Technical Platform on the Measurement and Reduction of Food Loss and Waste

IFPRI food losses measurement methodology 

With support from the CGIAR’s Research Program on Policies, Institutions and Markets (PIM) and in collaboration with the International Potato Center (CIP),  the International Center for Agricultural Research in Dry Areas (ICARDA), and the International Crops Research Institute for the Semi-Arid Tropics (ICRISAT), The International Food Policy Research Institute (IFPRI) has developed a new methodology to characterize the nature of post-harvest losses across the value chain for different commodities in a wide array of countries. For this purpose, IFPRI has designed a set of surveys to measure the extent of food losses. While the surveys were tailored to specific countries, commodities, and varieties (e.g., varieties of maize in China and Guatemala have different characteristics), they provide a consistent measurement of food losses across different agents in the value chain (i.e., farmers, middlemen, and processors). The surveys capture detailed information about the different processes of each of these agents and quantify food losses in each production stage with four methods.

  • Disaggregated self-reported measures of losses: We collect self-reported measures of volumes and values of food losses incurred during different processes (harvesting, threshing, milling, shelling, winnowing, drying, packaging, transporting, sorting, picking, transforming, etc.).
  • Losses based on categories: We collect detailed data from farmers, middlemen, and processors on the quality – based on damage coefficients – of agricultural commodities. Damage coefficients allow us to determine broad categories (usually traded in the market) of crops and enable us to quantify the economic value of quality differentials based on these categories.
  • Losses based on commodity attributes: We capture information about different types of commodity attributes (e.g., size, impurities, broken grain, etc.) and ascertain the price penalty that each of these types of crop damage entails. In this line, we are able to identify particular factors that diminish commodities’ values and quantify food quality losses based on market conditions.
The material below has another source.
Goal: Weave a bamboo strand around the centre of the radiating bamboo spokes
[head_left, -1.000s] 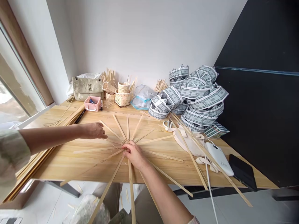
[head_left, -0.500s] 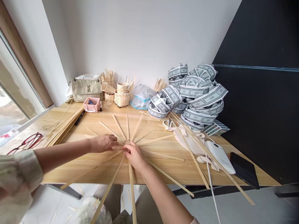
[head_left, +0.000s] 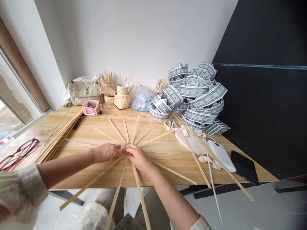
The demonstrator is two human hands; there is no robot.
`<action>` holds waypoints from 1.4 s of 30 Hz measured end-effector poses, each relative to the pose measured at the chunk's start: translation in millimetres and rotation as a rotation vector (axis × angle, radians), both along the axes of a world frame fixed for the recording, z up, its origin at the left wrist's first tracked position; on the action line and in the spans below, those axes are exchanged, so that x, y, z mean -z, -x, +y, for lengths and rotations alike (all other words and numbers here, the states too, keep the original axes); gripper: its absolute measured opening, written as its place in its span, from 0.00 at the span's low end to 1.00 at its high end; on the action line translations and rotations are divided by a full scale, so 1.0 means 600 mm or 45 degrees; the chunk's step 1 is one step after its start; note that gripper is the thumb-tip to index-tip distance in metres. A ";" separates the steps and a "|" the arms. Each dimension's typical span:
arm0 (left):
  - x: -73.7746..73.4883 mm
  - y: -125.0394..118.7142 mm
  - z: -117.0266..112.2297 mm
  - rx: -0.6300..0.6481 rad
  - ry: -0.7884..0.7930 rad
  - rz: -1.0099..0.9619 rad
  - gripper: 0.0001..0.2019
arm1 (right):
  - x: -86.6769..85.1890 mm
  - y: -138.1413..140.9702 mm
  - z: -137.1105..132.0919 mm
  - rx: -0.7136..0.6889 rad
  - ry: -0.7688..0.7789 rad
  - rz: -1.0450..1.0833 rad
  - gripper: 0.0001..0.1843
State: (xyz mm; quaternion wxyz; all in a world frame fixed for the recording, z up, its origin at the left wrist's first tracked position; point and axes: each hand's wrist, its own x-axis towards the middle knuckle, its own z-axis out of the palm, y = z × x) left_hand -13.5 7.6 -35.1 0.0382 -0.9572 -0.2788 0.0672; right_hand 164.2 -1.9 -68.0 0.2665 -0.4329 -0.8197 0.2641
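Flat bamboo strips [head_left: 135, 124] fan out like spokes from a small woven centre [head_left: 127, 146] on the table. Close against the left side of that centre is my left hand [head_left: 109, 152], its fingers closed in a pinch at the thin strip and spoke ends there. My right hand [head_left: 137, 156] lies over the right side of the centre, thumb and fingers pressed together on the weave. The fingers hide part of the centre. Several spokes reach past the table's front edge, over my lap.
A bundle of long strips [head_left: 61, 135] and red glasses [head_left: 20, 153] lie left. Behind stand a handbag [head_left: 85, 92], a pink box [head_left: 90, 108] and small baskets [head_left: 122, 100]. Right are patterned rolled bands [head_left: 199, 92], scissors [head_left: 169, 124], a white power bank [head_left: 222, 156] and a phone [head_left: 244, 166].
The spokes have turned slightly counterclockwise: the far ones moved left, the near ones right. Both hands stay at the centre. The whole view has shifted a little.
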 end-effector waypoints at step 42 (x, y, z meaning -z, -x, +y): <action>0.057 -0.016 0.015 -0.450 0.131 -0.705 0.06 | -0.024 -0.009 0.006 0.038 -0.391 -0.675 0.07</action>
Surveys to estimate food losses across the four proposed methodologies have been collected in eleven countries for ten agricultural commodities (Table below). The coverage of the project spans across Africa, Asia, and Latin America, and encompasses some of the most important crops in developing countries.

Location

Commodity

Lead Institution

Ecuador

Potato

CIP/IFPRI

Peru

Potato

CIP/IFPRI

Honduras

Maize, Beans

IFPRI

Guatemala

Maize, Beans

IFPRI

Ethiopia

Teff

ICARDA/IFPRI

China

Wheat

IFPRI

Malawi

Maize, Groundnuts, Soya

IFPRI

Ghana

Groundnuts, Yams

IFPRI

Kenya

Potato, Tomato

IFPRI

Mozambique

Maize

FAO/IFPRI

Tanzania

Maize

FAO/IFPRI

These surveys allow to quantify the extent of food losses across the value chain using consistent approaches that are comparable across commodities and regions. They also enable to characterize the nature of food losses. In particular, it will be possible to ascertain the production stages across of the value chain and the particular processes in which losses are incurred. The results of these studies will inform about the particular areas that require investments to reduce food losses.
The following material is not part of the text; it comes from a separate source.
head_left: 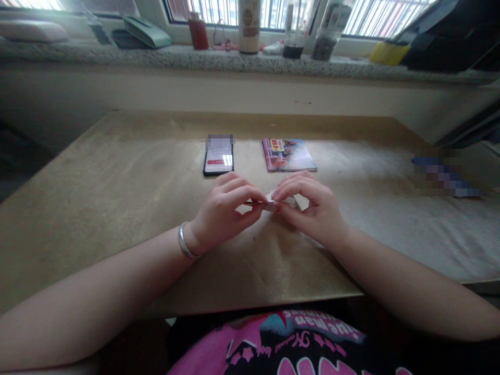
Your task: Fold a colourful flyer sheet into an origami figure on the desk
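Nearest the camera: a pink printed shirt [273,344] at the bottom edge, both bare forearms reaching forward over the front edge of the tan bench [97,208]. A silver bangle [185,242] sits on the left wrist. The left hand [224,208] and right hand [308,205] meet at bench centre, fingers curled, both pinching one small folded piece of paper [271,200], white with a red edge; it is held between the fingertips just above or on the bench surface, cannot tell which. Just beyond the left hand lies a smartphone [219,159], face up, screen lit. Just beyond the right hand lies a flat stack of colour-printed paper [288,154]. A blurred blue item [445,174] lies far right on the bench. Farthest, on the stone windowsill [156,58]: a red cup [198,32], a tall cream canister [249,26], a clear tumbler [294,36] with a dark layer at its bottom, a jar [326,39] of dark grainy contents, a teal pouch [146,32].
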`<state>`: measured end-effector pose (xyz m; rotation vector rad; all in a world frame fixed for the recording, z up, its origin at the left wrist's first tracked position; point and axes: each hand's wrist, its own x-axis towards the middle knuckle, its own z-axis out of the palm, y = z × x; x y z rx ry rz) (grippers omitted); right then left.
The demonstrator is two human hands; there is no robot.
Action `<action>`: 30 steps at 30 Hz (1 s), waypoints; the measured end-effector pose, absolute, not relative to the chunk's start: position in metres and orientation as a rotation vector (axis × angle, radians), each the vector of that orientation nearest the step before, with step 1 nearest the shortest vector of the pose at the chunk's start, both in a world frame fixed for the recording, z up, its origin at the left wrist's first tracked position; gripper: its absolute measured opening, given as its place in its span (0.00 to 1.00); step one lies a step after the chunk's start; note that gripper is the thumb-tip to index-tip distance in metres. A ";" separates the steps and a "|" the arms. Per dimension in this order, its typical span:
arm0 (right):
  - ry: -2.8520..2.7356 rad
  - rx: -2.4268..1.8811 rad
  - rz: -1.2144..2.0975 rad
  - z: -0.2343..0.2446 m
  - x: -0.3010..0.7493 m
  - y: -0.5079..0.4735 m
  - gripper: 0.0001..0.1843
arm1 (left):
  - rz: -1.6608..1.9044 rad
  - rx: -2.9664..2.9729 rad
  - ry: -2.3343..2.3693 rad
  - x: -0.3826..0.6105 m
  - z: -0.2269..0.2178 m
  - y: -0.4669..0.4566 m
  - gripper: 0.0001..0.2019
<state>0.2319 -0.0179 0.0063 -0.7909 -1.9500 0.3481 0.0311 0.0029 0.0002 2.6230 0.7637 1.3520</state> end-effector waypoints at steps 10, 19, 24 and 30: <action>-1.978 -0.778 0.233 0.003 0.231 -0.018 0.03 | 1.398 2.690 0.785 0.032 0.000 0.003 0.02; -2.010 -0.790 0.216 0.004 0.232 -0.019 0.05 | 1.389 2.719 0.760 0.031 0.000 0.003 0.01; -1.941 -0.768 0.268 0.001 0.229 -0.017 0.05 | 1.371 2.689 0.703 0.032 -0.004 0.003 0.05; -1.885 -0.757 0.292 -0.006 0.225 -0.017 0.06 | 1.366 2.687 0.706 0.032 -0.006 0.003 0.07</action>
The following report compares the results of the extent and nature of food losses in the value chains of maize and beans (in Guatemala and Honduras), teff (in Ethiopia), and potatoes (in Ecuador and Peru). In general, the results of these surveys show that:

  • Food losses are important: The median of the extent of food losses we find is 17.7%, but there is wide variation between commodities, crops, and measurement methods.
  • Food losses primarily happen at the farm: Our results suggest that between 59% - 86% of food losses happen at the farm.
  • Quality matters: Food losses are especially large when we account for quality deterioration, regardless of the particular method: categories (16-21%), attributes (16%-26%) or prices (16-24%).